Problem statement - Give again, unaltered, the lines of the listing below that run from the line having "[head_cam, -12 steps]" through the line having "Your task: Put".

Supplied data -
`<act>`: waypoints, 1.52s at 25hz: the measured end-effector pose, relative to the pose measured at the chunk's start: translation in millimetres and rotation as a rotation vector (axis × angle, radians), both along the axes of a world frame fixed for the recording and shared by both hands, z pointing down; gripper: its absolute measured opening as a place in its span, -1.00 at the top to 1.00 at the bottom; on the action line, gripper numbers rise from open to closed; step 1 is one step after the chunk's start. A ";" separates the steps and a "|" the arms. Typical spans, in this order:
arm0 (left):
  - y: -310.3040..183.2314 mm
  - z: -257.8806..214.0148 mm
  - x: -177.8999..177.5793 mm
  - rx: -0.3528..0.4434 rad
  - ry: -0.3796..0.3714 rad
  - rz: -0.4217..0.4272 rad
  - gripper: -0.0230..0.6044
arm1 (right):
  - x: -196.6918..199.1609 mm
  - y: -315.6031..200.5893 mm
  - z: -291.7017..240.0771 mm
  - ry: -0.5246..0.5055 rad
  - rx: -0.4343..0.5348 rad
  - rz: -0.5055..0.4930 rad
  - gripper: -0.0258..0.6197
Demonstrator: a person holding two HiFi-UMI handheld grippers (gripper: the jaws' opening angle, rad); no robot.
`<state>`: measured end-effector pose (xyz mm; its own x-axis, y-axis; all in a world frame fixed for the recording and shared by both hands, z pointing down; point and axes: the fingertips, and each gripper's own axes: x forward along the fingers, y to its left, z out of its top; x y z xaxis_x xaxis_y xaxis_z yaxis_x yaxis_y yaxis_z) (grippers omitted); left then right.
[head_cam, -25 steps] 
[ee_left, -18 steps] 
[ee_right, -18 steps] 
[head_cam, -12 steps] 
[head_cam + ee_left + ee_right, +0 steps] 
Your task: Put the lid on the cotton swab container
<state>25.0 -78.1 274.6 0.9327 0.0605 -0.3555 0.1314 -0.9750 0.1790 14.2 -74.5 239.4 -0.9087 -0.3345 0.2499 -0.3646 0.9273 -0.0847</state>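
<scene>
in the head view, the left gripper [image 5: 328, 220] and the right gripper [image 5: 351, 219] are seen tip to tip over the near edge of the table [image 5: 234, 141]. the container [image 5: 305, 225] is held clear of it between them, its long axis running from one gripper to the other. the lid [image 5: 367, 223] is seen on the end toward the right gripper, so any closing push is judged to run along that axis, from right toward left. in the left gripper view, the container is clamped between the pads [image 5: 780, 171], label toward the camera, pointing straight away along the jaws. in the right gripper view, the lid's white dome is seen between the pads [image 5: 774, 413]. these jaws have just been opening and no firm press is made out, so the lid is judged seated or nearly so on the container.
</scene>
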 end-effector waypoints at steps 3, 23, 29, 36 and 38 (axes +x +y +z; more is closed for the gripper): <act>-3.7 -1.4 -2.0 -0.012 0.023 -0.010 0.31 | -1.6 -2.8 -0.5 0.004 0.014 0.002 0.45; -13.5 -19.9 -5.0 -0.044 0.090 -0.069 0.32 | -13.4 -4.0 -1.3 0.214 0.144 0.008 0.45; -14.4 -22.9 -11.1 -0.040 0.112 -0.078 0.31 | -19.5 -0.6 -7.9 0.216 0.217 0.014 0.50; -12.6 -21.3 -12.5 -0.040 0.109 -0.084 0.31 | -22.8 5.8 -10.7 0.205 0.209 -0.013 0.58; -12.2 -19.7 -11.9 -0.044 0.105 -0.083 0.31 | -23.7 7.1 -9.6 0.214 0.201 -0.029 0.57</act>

Response to the exercise -
[head_cam, -12 steps] 
[head_cam + ee_left + ee_right, +0 steps] 
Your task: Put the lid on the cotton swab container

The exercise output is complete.